EXERCISE: The exercise asks for every line of the data to be reproduced exactly.

DATA EXTRACT:
================

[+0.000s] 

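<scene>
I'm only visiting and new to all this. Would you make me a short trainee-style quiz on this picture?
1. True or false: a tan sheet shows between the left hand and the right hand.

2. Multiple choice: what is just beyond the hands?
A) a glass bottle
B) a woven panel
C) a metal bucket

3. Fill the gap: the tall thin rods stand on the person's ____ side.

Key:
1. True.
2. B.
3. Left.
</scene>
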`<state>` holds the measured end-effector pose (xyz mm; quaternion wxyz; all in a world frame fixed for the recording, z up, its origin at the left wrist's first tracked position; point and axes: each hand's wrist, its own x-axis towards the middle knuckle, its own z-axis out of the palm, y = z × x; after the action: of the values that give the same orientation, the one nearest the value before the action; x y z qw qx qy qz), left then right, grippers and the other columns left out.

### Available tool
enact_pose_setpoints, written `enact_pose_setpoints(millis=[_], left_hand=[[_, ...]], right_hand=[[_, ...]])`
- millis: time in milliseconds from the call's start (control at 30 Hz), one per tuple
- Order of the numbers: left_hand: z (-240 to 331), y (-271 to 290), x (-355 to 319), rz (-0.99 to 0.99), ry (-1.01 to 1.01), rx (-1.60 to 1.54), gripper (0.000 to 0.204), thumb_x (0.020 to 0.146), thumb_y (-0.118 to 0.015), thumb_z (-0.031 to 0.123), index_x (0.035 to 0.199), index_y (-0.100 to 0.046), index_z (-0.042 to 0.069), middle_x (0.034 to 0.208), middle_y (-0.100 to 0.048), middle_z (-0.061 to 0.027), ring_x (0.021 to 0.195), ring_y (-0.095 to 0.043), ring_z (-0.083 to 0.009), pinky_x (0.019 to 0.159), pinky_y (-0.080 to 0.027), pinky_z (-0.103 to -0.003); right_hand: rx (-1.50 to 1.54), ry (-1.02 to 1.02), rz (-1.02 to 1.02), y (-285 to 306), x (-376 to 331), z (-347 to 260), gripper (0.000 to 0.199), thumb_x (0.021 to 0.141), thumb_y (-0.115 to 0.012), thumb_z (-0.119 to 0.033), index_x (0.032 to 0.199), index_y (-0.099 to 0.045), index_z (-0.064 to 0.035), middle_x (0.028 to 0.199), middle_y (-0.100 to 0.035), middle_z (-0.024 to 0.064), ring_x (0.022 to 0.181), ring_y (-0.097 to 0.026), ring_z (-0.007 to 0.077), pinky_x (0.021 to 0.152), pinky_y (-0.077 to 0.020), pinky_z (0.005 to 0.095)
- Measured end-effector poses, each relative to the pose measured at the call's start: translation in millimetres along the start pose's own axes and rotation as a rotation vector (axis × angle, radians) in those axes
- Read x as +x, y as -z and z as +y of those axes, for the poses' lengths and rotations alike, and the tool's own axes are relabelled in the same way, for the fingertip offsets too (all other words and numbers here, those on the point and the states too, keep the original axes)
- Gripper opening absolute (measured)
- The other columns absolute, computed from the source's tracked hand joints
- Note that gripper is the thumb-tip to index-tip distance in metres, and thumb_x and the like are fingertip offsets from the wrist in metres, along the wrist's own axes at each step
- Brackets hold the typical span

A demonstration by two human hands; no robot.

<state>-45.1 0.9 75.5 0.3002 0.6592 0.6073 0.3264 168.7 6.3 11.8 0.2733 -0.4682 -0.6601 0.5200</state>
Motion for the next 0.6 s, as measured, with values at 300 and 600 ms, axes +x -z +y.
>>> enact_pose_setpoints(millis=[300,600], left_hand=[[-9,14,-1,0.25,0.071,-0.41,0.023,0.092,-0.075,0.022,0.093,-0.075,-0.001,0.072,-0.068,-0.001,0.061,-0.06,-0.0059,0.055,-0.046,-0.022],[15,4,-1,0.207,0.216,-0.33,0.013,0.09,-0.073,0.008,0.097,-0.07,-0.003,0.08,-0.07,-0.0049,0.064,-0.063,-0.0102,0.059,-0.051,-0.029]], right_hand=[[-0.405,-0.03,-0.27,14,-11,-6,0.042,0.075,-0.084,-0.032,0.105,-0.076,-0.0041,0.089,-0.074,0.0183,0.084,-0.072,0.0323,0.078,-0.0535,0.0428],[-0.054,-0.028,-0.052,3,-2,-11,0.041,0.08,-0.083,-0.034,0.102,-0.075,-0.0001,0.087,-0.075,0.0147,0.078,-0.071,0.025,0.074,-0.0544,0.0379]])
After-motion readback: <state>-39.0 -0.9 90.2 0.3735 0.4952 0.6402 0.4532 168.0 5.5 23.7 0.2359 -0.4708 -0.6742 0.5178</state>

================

OUTPUT OF THE TASK:
[+0.000s] 

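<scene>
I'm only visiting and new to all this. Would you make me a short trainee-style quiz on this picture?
1. True or false: a tan sheet shows between the left hand and the right hand.

2. Multiple choice: what is just beyond the hands?
A) a glass bottle
B) a woven panel
C) a metal bucket

3. Fill the gap: the tall thin rods stand on the person's ____ side.

Key:
1. True.
2. B.
3. Left.
</scene>
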`<state>` holds the measured end-effector pose (xyz mm; quaternion wxyz; all in a world frame fixed for the recording, z up, its origin at the left wrist's first tracked position; point and axes: each hand's wrist, its own x-axis towards the middle knuckle, its own z-axis out of the palm, y = z × x; after the action: of the values that give the same orientation, the one nearest the value before the action; x y z qw qx qy qz), left then right, grippers and the other columns left out.

### Available tool
enact_pose_setpoints, written `enact_pose_setpoints(millis=[_], left_hand=[[_, ...]], right_hand=[[_, ...]])`
- millis: time in milliseconds from the call's start (control at 30 Hz), one per tuple
- Order of the numbers: left_hand: z (-240 to 331), y (-271 to 290), x (-355 to 319), rz (-0.99 to 0.99), ry (-1.01 to 1.01), rx (-1.60 to 1.54), gripper (0.000 to 0.204), thumb_x (0.020 to 0.146), thumb_y (-0.118 to 0.015), thumb_z (-0.031 to 0.123), index_x (0.035 to 0.199), index_y (-0.100 to 0.046), index_z (-0.042 to 0.069), middle_x (0.034 to 0.208), middle_y (-0.100 to 0.048), middle_z (-0.061 to 0.027), ring_x (0.021 to 0.195), ring_y (-0.095 to 0.043), ring_z (-0.083 to 0.009), pinky_x (0.019 to 0.159), pinky_y (-0.080 to 0.027), pinky_z (-0.103 to -0.003); right_hand: rx (-1.50 to 1.54), ry (-1.02 to 1.02), rz (-1.02 to 1.02), y (-285 to 306), x (-376 to 331), z (-347 to 260), gripper (0.000 to 0.199), thumb_x (0.021 to 0.141), thumb_y (-0.115 to 0.012), thumb_z (-0.119 to 0.033), index_x (0.032 to 0.199), index_y (-0.099 to 0.045), index_z (-0.064 to 0.035), middle_x (0.028 to 0.199), middle_y (-0.100 to 0.035), middle_z (-0.024 to 0.064), ring_x (0.022 to 0.181), ring_y (-0.097 to 0.026), ring_z (-0.007 to 0.077), pinky_x (0.021 to 0.152), pinky_y (-0.077 to 0.020), pinky_z (0.005 to 0.095)
- Measured end-effector poses, each relative to the pose measured at the call's start: translation in millimetres along the start pose's own axes and rotation as a rotation vector (axis × angle, radians) in those axes
- Read x as +x, y as -z and z as +y of those axes, for the poses' lengths and rotations alike, and the tool's own axes are relabelled in the same way, for the fingertip offsets too (all other words and numbers here, those on the point and the states too, keep the original axes)
- Gripper opening absolute (measured)
- The other columns absolute, computed from the source's tracked hand joints
- Note that gripper is the thumb-tip to index-tip distance in metres, and thumb_x and the like are fingertip offsets from the wrist in metres, along the wrist's own axes at each step
- Brackets hold the typical span

A demonstration by two human hands; no robot.

<state>-45.1 0.9 75.5 0.3002 0.6592 0.6073 0.3264 168.7 6.3 11.8 0.2733 -0.4682 -0.6601 0.5200</state>
Motion for the next 0.6 s, as measured, with values at 300 and 600 ms, axes +x -z +y.
>>> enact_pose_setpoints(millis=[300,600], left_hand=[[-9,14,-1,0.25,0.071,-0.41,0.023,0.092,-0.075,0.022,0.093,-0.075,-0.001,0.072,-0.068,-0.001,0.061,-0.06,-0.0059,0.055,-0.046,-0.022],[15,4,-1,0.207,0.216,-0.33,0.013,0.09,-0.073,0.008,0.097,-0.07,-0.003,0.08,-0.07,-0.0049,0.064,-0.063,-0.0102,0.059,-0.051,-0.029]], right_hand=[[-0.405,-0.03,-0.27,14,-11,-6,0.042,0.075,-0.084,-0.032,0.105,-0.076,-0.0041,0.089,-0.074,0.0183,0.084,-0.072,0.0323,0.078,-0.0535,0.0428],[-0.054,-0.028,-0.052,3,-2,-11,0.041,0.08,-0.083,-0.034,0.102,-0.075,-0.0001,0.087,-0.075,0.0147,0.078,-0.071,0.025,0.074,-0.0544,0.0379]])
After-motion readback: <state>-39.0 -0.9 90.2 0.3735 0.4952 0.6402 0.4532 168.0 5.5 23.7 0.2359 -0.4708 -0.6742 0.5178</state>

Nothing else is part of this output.